生物过程开发所需的动态生物行为理解不能仅仅通过个体水平/组学研究来预测,因为这种方法只讲述了故事的一部分。因此,我们将实施一种分析技术,基于在大肠杆菌中表达的几种不同的基于质粒的基因组文库(来自两种细菌,大肠杆菌和空肠弯曲杆菌)。大肠杆菌,加上在微阵列(信使RNA水平)和蛋白质组(细胞的蛋白质补体)规模的测量,以了解和改善分泌的糖基化蛋白质生产的生物过程。这些类型的蛋白质的生产对制药行业非常重要,因为具有人类治疗重要性的蛋白质中有近四分之三是糖基化的(释放或在临床和临床前开发中)。从最简单的生物到最复杂的生物,从基因组转移信息以制造蛋白质的过程是普遍的,也是生命的核心。理解和量化这一过程对科学进步至关重要。有了这些信息,就有可能操纵生物体,以实现预期的生物技术目标,例如生产用于医疗目的的蛋白质,以及取代合成化学品。基因组序列是生物体运作方式的编码。基因组测序为识别基因和分配这些基因的潜在功能提供了信息数据库,并允许跨物种比较相似基因。当基因启动生物功能时,就会产生一种信息,最终形成蛋白质。已经开发了在数千个基因中利用这种消息信息的实验技术,例如SCALEs(文库富集的多尺度分析)。这个信息领域被称为转录组学。然而,转录组学不能仅仅用于预测未来生物技术发展所需的动态生物行为,因为这种方法只讲述了故事的一部分。SCALEs缺少的信息是这些基因信息是如何被使用的。我们需要的是对基因组信息与蛋白质生产进行综合研究。为了实现这一目标,我们还将实施一种分析技术,类似于SCALE,它将集中在蛋白质而不是基因组上。检查生物体的蛋白质补充(称为蛋白质组)是很重要的,因为观察到的生物体的身体健康和行为是由其基因组与环境的相互作用决定的,这种相互作用直接归因于蛋白质,而不是基因组及其随后的信息(转录组)。使用我们研究蛋白质的技术(称为MLPPTM)和研究基因组信息的实验技术(如SCALE),我们将能够提供一种综合研究,从而更深入地了解哪些蛋白质有助于赋予细胞某些特性。
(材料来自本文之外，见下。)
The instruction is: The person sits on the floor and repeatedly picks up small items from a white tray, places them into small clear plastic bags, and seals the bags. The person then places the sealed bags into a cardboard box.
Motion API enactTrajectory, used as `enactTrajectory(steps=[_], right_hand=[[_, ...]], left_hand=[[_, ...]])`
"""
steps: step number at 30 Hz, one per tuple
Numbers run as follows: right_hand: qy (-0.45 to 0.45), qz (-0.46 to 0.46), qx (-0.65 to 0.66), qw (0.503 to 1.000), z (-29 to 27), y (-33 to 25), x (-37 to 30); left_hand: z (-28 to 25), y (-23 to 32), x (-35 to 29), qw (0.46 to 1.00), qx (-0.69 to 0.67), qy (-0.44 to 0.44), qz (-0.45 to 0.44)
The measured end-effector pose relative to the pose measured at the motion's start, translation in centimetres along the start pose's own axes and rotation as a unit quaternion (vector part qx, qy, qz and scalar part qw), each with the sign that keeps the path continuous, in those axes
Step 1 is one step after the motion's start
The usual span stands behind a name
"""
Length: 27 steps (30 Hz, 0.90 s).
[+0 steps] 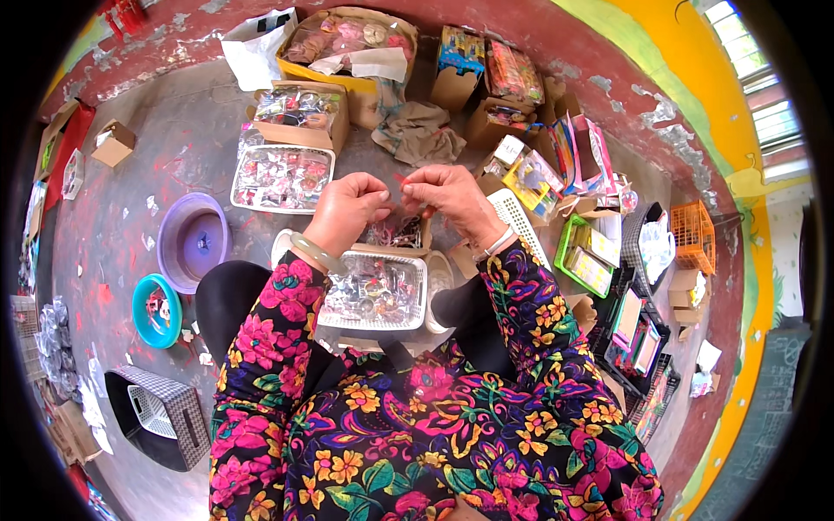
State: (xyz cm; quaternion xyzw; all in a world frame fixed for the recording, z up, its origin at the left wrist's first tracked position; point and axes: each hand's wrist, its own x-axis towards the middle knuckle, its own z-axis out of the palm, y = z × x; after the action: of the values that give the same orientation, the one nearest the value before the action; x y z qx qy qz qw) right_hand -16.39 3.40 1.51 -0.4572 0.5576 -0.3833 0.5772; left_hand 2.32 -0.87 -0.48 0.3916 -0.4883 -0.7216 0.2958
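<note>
My left hand and my right hand are raised close together above a small cardboard box of dark and reddish bits. The left fingers are curled into a pinch; whatever they hold is too small to make out. Thumb and fingers of the right hand are pressed together too, with a tiny red piece showing at their tips. Below the hands, between my knees, sits a white plastic basket full of small items in clear packets.
Another white basket of packets stands ahead, near open cardboard boxes. At left are a purple basin, a turquoise basin and a checkered bin. A green basket and black crates stand at right.
</note>
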Motion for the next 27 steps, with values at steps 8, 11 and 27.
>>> enactTrajectory(steps=[8, 11, 27], right_hand=[[0.004, -0.01, 0.024, 1.0, 0.3, -0.5, -0.2], [-0.001, -0.009, 0.016, 1.0, 0.0, -0.5, -0.3], [-0.05, 0.012, -0.005, 0.999, -1.3, -0.6, 0.0]], left_hand=[[-0.1, -0.1, 0.2, 1.0, 0.018, -0.011, -0.009], [0.2, 0.5, 0.0, 0.999, 0.035, -0.017, -0.009], [0.2, -0.1, 0.2, 0.998, -0.006, -0.068, -0.016]])
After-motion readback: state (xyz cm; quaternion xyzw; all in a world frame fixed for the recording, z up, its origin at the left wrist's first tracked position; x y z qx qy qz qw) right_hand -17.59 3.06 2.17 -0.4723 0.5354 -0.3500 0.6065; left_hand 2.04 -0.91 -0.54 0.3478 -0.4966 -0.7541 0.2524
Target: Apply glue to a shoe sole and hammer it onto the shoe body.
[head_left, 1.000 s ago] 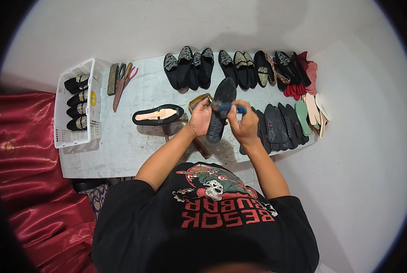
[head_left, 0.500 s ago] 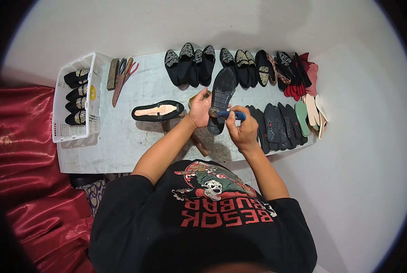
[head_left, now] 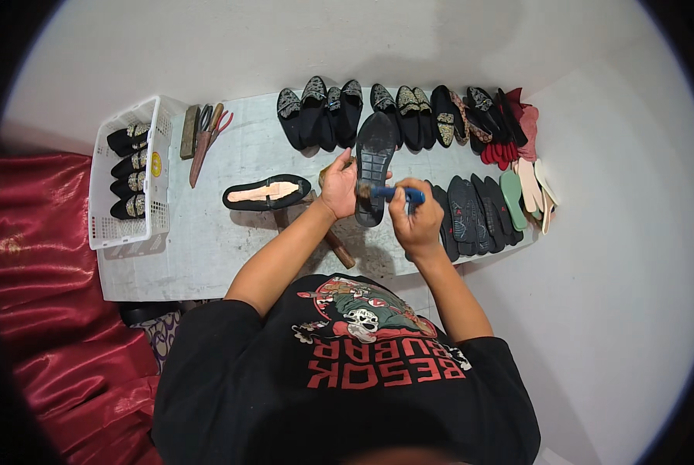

在这种情况下,我们试图了解哪些蛋白质将使细胞产生糖基化蛋白质(具有连接寡糖的蛋白质)的能力增强。这很重要,因为大多数用于人类健康应用的蛋白质是糖蛋白。一般认为细菌不能产生这些蛋白质,因此使用了更复杂的生物(如哺乳动物)。细菌更容易理解,生长更快,更便宜,因此如果它们能够被设计成适当地生产糖基化蛋白质,那将是非常有吸引力的。这里实施的检测含有过表达库的大肠杆菌的综合转录组学和蛋白质组学技术,如果成功,将使我们能够改善细菌中糖基化蛋白的生产,并为未来制造治疗性蛋白质的高效生物过程奠定基础。
项目成果
期刊论文数量(9)
专著数量(0)
科研奖励数量(0)
会议论文数量(0)
专利数量(0)
Escherichia coli as a glycoprotein production host: recent developments and challenges.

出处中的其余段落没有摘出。